Stocks continue to push higher into the fall season, despite all the policy noise.

The S&P 500 trades near the 6,460 mark, up nearly 1.9% over the past month and almost 14% year-over-year, with gains primarily driven by Big Tech. 

Hence, the market’s resilience has set a high bar heading into October, with catalysts evolving from macro to micro.

However, things just got a lot more complicated with the U.S. government formally shutting down at 12:01 a.m. EST on Oct. 1, 2025, after Congress failed to pass funding.

Beyond the obvious disruption to federal agencies, the most immediate impact on the market is the delay of key data releases, including the September jobs report and inflation prints. 

Early market reactions reflected the growing uncertainty, with equity futures softening and gold jumping to new records.

Looking ahead, the earnings season is likely to dictate the direction.

Wall Street is modeling a 7.9% bump in EPS on a year-over-year basis for S&P 500 businesses in Q3, after a summer quarter that saw beat rates well over the long-term averages.
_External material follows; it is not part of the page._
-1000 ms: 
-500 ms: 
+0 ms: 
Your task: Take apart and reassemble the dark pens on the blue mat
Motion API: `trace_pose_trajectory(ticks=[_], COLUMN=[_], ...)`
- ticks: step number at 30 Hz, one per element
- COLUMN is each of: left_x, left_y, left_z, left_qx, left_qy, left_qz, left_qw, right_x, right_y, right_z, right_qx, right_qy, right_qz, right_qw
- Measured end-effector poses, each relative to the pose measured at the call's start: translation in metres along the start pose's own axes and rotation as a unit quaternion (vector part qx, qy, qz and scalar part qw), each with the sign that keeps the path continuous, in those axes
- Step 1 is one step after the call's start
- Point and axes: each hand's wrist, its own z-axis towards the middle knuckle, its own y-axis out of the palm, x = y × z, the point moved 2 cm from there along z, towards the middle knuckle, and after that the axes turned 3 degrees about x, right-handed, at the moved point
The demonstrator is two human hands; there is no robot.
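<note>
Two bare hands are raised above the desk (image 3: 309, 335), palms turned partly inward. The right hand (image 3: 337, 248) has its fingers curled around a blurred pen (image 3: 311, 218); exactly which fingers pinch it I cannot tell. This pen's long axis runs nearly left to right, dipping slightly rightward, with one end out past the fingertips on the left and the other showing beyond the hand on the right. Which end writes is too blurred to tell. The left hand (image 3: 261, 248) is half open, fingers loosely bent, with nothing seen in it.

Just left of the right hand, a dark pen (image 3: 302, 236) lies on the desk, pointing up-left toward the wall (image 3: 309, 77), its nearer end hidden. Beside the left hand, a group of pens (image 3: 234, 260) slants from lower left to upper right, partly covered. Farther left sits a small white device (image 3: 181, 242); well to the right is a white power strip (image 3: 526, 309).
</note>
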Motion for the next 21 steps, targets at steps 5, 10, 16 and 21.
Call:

That backdrop raises the stakes for earnings guidance and sector outlooks.

Amid all the commotion, though, CNBC personality, author, and former hedge fund manager Jim Cramer just delivered some specific, pertinent advice. 

The point isn’t contrarian flair, but rather how his framing highlights what investors overlook when politics clash with fundamentals.

Jim Cramer’s take on the U.S. government shutdown has Wall Street talking.

Image source: Galai/Getty Images

Jim Cramer says to keep calm on shutdown, stocks

In the latest edition of “Mad Money,” Jim Cramer just boiled his advice down to a five-word message for investors concerned with the government shutdown: “Keep calm and carry on.”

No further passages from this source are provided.